What exactly is Kettle’s Yard? Is it a museum or a private home preserved for future generations? Both, I suppose. But it’s clear from the indelible impression it leaves on so many visitors that it acts in some mysterious way like no other museum or home, that for many it represents a different way to live, a way to put art and beauty at the center of life.
I’m not sure when I made my first visit. Most likely it would have been 1995 when I moved to Cambridge. I may have forgotten the date but the impact Kettle’s Yard made that day never left me. It seemed to me to be the perfect place to live. I suppose the art in the house was bound to make an impression because I had loved the work of David Jones, Barbara Hepworth, Henri Gaudier-Brezska and Ben Nicholson long before the visit. But it was more than that. And it was more than the pared back elegance of the house or the tasteful arrangement of everything. It was something to do with harmony and the determination you find in every part of the house to express a vision that art belongs in our domestic surroundings, not just in galleries and museums.
The house was the creation of Jim Ede.
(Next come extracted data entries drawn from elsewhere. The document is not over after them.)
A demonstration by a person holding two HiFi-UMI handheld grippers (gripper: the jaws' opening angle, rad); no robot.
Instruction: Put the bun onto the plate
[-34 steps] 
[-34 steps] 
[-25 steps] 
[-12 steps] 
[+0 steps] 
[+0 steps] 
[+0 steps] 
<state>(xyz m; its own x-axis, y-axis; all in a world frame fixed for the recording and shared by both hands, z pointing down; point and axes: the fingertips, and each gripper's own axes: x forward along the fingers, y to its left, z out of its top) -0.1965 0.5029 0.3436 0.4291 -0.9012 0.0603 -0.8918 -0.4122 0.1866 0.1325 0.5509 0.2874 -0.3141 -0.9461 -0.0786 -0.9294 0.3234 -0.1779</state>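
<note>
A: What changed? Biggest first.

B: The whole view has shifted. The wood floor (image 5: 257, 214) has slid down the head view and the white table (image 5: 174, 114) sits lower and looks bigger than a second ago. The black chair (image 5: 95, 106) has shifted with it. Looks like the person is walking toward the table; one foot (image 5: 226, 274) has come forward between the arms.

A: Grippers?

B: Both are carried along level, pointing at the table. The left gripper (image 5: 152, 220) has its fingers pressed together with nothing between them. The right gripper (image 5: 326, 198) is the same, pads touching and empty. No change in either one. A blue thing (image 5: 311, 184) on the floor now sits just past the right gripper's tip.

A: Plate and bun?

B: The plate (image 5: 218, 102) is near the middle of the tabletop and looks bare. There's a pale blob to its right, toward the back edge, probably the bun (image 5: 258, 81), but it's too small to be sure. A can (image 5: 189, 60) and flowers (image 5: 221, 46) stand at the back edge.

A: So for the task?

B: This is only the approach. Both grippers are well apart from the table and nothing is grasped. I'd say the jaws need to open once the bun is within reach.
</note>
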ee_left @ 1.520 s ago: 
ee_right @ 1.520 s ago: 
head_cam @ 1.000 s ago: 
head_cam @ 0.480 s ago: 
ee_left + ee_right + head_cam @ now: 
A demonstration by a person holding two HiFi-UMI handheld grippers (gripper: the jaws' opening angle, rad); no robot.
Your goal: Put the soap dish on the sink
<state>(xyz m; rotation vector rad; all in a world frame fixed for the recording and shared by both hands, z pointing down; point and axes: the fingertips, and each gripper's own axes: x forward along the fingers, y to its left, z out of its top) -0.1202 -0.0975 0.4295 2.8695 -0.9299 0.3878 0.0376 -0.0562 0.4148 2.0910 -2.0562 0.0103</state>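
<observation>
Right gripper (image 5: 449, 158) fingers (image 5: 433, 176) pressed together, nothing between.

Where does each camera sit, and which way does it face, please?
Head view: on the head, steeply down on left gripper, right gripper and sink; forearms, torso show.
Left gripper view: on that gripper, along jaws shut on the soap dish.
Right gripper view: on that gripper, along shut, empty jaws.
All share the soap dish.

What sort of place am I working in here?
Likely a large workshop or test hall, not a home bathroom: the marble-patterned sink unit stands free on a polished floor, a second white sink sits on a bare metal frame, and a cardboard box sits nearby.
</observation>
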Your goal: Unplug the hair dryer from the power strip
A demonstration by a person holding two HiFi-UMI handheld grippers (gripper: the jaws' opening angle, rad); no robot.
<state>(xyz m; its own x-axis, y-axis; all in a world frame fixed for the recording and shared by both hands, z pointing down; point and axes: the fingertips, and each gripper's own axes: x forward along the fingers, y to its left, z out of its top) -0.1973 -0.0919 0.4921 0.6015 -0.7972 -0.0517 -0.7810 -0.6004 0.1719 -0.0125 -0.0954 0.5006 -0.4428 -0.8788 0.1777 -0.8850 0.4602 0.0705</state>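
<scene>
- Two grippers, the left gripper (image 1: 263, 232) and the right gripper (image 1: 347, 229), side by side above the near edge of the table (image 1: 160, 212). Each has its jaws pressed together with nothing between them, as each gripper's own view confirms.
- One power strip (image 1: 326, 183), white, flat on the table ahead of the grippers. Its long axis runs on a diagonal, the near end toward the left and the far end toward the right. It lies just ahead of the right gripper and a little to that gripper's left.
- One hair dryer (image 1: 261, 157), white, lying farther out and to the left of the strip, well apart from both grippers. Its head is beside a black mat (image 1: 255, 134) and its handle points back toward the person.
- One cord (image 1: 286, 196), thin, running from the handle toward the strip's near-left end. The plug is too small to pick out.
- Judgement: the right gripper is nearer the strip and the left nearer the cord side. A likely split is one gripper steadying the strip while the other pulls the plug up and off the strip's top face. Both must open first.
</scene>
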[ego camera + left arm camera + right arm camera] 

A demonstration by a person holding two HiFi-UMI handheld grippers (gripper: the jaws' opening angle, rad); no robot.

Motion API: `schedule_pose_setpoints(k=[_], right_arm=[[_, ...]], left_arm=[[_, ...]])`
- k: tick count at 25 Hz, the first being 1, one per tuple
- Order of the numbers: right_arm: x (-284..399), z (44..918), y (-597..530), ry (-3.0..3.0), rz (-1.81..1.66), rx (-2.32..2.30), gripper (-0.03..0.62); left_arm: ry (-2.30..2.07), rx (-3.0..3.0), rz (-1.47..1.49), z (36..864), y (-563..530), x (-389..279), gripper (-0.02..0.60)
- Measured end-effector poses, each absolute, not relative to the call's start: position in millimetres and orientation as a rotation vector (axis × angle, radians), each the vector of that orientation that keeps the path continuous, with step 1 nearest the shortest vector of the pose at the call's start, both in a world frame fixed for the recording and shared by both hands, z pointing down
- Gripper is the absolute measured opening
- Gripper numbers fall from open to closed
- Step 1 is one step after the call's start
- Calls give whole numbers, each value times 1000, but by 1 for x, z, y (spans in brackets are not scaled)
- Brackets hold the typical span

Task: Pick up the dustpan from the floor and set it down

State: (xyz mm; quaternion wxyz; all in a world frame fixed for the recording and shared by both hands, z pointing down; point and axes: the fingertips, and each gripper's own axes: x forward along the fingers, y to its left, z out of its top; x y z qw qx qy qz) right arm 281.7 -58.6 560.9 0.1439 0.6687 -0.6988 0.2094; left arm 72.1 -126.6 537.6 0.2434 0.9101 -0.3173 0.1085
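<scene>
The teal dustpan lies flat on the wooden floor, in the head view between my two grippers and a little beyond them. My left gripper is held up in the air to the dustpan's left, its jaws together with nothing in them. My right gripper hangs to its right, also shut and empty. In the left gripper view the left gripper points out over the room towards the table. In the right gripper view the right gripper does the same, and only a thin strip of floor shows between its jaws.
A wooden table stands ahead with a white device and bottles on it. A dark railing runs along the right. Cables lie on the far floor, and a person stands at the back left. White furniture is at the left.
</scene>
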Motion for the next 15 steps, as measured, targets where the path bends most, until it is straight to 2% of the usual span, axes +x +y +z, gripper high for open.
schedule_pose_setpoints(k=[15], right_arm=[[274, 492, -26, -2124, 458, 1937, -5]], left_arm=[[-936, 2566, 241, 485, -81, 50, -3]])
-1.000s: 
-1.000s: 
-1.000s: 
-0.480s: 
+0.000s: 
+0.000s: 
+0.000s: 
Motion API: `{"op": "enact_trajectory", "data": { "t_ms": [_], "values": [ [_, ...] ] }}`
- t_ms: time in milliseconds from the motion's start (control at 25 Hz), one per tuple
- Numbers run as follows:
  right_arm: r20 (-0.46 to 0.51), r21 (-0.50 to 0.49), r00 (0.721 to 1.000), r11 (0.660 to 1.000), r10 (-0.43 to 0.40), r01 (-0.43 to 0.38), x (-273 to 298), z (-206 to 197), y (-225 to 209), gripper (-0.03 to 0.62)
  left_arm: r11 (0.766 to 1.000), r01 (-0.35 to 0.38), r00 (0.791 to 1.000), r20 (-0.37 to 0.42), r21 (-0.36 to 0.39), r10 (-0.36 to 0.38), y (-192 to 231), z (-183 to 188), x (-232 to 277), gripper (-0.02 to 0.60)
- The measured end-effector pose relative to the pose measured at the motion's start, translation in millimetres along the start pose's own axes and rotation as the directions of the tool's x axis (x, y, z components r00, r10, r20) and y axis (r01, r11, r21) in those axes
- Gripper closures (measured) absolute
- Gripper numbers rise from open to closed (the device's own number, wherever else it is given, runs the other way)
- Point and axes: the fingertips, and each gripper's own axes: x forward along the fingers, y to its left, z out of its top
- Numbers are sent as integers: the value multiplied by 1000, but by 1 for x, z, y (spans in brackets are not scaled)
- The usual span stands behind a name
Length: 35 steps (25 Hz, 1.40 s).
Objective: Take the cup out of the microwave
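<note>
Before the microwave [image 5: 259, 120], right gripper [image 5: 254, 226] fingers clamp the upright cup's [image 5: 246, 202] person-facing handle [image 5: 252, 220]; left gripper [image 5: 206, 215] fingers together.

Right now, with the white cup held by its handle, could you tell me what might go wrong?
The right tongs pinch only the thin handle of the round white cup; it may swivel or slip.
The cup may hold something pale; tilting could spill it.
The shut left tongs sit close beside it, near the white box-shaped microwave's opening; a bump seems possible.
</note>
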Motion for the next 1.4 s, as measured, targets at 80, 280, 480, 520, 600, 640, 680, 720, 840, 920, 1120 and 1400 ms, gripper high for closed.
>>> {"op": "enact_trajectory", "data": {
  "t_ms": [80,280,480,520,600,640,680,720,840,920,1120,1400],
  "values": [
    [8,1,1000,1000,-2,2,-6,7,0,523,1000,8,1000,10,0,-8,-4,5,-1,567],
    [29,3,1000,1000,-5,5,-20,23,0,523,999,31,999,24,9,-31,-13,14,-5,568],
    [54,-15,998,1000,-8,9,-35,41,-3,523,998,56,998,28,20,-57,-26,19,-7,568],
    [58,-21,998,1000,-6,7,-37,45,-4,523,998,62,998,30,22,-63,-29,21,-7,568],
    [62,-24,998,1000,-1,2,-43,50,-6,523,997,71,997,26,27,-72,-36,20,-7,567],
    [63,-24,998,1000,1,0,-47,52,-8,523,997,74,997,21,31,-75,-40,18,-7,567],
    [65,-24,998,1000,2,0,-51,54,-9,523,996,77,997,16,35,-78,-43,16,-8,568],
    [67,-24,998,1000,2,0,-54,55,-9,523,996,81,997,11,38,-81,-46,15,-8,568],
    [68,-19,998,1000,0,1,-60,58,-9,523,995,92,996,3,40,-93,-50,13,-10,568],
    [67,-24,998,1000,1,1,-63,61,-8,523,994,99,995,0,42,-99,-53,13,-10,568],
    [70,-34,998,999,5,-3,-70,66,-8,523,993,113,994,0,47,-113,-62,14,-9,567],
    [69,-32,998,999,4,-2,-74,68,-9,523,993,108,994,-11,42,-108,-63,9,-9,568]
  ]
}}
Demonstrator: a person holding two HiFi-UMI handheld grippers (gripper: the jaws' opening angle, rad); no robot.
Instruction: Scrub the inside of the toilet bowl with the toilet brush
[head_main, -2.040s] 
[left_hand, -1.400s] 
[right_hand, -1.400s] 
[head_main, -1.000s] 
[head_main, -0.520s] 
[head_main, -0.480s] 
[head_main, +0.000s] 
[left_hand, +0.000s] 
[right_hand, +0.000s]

Ede didn’t achieve very much in conventional career terms. His great talent was for friendship and for supporting the artists whose work he loved. His patronage of the likes of Alfred Wallis, David Jones, and many others was fundamental to their careers and reputations. He had a special eye for bringing together and arranging artworks to create unique spaces. Kettle’s Yard was the ultimate expression of that gift, though it opened relatively late in Ede’s life.
Ede comes alive in all his complexity in Laura Freeman’s wonderful and beautifully illustrated biography. It will delight anyone who has visited and loved Kettle’s Yard. I hope it drives many more who have never seen the house to visit for the first time.